◆ Problem requirements: From the very first line down to the line containing "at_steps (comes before", write out the material exactly as it appears, and no more.
[Material provided]
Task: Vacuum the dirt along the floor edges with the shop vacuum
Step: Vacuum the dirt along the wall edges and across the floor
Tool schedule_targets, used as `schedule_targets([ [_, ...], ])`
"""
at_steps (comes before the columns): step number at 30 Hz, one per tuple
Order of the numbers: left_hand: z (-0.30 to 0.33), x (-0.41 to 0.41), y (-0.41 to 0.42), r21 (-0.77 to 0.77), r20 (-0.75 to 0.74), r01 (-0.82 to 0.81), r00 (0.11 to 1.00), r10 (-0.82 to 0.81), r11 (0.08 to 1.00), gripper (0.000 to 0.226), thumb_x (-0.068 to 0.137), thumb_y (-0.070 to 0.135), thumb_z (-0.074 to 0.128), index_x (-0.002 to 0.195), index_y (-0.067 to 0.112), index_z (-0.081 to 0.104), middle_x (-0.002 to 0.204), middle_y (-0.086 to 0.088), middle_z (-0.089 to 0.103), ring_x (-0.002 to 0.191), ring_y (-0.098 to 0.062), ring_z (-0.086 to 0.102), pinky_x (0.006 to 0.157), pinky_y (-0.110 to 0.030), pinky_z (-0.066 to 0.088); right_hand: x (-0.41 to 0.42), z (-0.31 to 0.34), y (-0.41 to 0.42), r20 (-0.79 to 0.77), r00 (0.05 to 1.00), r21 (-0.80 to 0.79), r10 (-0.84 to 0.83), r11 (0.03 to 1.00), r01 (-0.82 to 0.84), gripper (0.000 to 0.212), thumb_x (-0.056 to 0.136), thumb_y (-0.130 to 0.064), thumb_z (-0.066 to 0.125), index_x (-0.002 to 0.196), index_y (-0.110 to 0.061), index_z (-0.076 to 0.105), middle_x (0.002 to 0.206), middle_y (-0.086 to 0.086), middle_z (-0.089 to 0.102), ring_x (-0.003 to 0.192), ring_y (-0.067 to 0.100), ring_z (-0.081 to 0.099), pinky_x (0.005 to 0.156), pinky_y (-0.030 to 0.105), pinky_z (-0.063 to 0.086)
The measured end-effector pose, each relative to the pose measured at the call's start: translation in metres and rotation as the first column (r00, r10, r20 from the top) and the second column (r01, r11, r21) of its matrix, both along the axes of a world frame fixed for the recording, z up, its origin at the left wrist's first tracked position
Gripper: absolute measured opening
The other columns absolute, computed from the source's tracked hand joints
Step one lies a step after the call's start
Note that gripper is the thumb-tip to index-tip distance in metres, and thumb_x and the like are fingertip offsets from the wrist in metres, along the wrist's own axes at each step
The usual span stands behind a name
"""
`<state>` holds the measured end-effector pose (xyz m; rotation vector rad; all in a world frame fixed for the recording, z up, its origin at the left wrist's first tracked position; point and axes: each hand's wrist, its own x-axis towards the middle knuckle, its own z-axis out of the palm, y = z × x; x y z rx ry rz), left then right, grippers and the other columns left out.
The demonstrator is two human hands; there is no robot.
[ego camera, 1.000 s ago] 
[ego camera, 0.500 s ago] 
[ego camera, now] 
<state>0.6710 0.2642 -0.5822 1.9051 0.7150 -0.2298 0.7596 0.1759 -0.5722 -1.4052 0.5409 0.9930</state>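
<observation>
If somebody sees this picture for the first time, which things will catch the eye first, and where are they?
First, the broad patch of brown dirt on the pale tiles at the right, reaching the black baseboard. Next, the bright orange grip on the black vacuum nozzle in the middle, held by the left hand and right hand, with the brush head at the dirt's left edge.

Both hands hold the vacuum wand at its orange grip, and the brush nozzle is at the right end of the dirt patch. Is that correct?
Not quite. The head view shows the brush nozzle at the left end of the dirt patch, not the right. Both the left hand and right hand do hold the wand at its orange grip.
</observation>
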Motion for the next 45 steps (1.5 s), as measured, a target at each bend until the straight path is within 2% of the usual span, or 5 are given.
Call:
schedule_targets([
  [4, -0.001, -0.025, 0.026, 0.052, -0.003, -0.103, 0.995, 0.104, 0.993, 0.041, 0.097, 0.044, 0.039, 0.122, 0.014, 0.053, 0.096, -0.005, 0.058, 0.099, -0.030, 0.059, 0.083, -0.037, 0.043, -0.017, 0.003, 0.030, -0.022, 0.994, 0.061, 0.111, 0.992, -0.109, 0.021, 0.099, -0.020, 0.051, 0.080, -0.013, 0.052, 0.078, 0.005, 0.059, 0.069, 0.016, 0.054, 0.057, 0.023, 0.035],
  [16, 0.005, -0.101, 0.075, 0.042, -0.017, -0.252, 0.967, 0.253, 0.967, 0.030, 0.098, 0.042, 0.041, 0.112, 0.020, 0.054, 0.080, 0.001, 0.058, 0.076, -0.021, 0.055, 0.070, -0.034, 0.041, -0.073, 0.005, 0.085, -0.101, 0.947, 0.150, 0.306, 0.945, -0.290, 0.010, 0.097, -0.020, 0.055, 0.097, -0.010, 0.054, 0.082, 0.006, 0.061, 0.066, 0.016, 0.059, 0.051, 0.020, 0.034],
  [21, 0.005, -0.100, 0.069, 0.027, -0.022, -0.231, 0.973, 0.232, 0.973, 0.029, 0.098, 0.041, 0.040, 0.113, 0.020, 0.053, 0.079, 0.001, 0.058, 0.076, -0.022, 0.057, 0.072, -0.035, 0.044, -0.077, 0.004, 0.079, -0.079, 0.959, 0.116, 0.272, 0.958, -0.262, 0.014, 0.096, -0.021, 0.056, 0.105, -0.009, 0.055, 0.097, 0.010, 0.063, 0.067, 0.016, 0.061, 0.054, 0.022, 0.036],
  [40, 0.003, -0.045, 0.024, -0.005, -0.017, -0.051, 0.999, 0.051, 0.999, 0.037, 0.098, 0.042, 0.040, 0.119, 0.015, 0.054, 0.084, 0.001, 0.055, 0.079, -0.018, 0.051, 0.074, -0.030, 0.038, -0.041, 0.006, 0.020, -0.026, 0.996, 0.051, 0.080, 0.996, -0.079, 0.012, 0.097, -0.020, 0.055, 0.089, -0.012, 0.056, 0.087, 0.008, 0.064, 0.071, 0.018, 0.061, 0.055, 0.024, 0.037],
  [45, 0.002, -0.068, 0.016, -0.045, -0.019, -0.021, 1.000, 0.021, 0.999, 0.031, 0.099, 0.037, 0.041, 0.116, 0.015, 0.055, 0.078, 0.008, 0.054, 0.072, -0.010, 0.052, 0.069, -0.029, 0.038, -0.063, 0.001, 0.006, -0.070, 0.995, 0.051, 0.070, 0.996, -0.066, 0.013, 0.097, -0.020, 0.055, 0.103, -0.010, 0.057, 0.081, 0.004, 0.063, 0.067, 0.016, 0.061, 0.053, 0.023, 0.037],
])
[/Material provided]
◆ Result of this task:
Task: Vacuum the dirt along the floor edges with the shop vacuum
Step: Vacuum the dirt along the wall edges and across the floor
Tool schedule_targets, used as `schedule_targets([ [_, ...], ])`
"""
at_steps (comes before the columns): step number at 30 Hz, one per tuple

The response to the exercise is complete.